The proton-dependent oligopeptide transporter Ptr_C serves as an efficient system for antifungal delivery into Candida auris.

Abstract

Aims: PTR transporters mediate the uptake of dipeptides/tripeptides as well as peptidomimetic drugs across diverse organisms, including bacteria, yeast, and humans. Our previous study identified three PTR transporters in Candida auris, with Ptr_C serving as a key player in the uptake of peptide substrates, including the antifungal, l-norvalyl-N3-(4-methoxyfumaroyl)-l-2,3-diaminopropanoic acid (Nva-FMDP). This study aims to evaluate the efficacy of different FMDP-based antifungal variants against C. auris, investigate the contribution of Ptr_C in their uptake, and establish a heterologous system to screen for peptide-based inhibitors that exploit Ptr_C for cellular entry.

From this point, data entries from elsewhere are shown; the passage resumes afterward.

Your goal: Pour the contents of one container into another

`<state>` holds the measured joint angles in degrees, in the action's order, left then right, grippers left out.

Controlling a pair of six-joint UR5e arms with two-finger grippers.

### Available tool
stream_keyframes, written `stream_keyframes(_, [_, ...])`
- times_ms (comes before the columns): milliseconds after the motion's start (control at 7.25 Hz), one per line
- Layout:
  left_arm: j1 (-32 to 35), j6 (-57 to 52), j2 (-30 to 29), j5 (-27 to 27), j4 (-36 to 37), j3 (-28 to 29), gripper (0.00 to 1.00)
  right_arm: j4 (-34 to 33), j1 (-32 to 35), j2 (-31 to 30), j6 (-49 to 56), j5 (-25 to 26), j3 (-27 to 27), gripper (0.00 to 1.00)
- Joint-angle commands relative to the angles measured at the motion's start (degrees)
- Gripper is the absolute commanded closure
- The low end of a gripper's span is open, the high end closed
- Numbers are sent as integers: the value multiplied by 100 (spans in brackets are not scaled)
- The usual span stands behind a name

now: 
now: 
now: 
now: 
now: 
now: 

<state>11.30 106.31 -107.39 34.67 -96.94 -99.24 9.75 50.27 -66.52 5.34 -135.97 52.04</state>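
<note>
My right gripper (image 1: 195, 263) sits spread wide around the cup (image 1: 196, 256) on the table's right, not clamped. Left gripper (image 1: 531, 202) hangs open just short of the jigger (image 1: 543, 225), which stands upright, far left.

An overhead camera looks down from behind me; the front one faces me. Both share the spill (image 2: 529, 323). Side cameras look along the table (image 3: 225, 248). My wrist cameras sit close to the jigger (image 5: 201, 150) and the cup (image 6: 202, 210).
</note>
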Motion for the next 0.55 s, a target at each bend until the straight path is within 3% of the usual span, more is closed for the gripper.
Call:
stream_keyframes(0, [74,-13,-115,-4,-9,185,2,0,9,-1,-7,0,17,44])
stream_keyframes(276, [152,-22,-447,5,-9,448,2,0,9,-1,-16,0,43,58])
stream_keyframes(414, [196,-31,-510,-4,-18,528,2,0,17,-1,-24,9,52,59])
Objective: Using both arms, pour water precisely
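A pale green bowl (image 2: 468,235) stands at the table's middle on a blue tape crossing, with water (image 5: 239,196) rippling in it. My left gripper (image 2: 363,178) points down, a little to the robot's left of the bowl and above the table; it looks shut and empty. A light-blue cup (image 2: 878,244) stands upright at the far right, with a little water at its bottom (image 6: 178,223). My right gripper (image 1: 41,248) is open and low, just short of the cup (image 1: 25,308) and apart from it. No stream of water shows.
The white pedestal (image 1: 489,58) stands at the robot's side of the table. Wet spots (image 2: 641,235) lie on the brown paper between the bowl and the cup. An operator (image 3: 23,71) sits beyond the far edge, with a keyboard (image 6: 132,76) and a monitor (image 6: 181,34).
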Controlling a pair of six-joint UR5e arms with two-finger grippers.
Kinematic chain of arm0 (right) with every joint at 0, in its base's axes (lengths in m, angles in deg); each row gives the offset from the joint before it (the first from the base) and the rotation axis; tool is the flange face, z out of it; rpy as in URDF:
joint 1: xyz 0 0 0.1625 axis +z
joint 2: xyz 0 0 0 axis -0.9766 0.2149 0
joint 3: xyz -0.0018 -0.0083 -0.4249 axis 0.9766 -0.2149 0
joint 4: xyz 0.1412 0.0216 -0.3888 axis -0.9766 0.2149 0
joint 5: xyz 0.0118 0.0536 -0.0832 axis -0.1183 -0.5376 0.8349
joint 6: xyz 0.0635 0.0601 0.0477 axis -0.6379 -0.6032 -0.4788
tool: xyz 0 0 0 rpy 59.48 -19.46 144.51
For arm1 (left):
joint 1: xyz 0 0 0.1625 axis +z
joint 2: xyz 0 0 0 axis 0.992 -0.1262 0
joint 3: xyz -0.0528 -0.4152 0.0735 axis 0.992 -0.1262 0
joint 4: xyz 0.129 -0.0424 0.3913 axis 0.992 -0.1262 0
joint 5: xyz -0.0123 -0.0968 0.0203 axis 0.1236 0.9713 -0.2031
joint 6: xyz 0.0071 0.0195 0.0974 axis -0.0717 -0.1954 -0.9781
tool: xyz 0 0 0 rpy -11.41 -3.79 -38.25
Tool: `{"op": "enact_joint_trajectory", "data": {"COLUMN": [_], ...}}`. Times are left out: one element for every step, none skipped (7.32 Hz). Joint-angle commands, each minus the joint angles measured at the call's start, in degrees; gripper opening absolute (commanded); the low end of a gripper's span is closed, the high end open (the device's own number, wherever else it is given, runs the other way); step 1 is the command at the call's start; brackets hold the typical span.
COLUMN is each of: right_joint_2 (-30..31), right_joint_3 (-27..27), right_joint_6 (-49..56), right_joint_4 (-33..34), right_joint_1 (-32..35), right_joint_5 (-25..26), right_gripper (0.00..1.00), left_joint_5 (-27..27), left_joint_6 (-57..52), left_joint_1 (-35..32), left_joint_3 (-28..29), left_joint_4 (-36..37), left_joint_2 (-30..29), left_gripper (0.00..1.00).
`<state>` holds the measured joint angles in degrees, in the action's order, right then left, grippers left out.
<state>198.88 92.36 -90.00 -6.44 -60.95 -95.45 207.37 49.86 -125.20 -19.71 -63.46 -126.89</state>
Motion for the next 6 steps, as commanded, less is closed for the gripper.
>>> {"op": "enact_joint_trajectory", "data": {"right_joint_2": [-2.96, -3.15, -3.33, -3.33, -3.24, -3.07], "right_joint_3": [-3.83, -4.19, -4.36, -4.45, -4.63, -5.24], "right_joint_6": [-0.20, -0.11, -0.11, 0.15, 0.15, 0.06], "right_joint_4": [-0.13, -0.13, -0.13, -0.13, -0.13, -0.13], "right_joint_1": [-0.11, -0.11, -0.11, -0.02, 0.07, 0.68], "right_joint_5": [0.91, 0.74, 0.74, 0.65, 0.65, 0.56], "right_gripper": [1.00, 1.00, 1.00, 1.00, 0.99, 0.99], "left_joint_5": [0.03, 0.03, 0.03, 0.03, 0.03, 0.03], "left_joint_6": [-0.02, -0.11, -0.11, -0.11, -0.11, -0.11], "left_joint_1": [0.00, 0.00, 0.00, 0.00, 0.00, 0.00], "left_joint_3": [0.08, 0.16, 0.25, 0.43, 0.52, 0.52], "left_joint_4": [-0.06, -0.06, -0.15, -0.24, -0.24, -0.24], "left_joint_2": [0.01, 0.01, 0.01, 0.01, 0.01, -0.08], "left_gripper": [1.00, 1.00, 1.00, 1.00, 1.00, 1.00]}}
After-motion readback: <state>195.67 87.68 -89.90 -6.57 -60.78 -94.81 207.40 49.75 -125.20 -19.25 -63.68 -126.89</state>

Methods and results: In this study, utilizing deletion mutants of C. auris PTR transporters, we demonstrate that Ptr_C is the primary transporter facilitating the uptake of FMDP-based antifungal peptides. Furthermore, we developed a Ptr_C overexpression system in Saccharomyces cerevisiae, enabling rapid identification of antifungal peptides capable of exploiting this transporter using simplistic growth-based assays. The system's competence was further validated by constructing a few key site-directed mutants that alter the functional specificity of Ptr_C.